▸ **Problem to solve**:
Exactly the lines from the start of the data through the line containing "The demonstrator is" should be output, with both ends kept and nothing added.

Supplied information: Begin

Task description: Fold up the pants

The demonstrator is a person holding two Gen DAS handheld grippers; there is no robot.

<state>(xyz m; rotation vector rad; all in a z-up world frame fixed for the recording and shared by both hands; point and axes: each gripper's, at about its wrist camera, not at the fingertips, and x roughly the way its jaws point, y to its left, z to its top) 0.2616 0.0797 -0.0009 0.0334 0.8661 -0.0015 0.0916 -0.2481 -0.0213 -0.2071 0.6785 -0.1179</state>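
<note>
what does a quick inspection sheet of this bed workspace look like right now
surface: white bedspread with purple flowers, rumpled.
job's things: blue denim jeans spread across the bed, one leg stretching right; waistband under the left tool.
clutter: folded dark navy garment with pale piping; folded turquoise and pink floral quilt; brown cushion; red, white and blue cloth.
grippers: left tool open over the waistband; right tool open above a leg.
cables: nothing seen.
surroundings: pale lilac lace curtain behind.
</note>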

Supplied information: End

▸ **Problem solution**:
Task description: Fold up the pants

The demonstrator is a person holding two Gen DAS handheld grippers; there is no robot.

This output contains the full answer.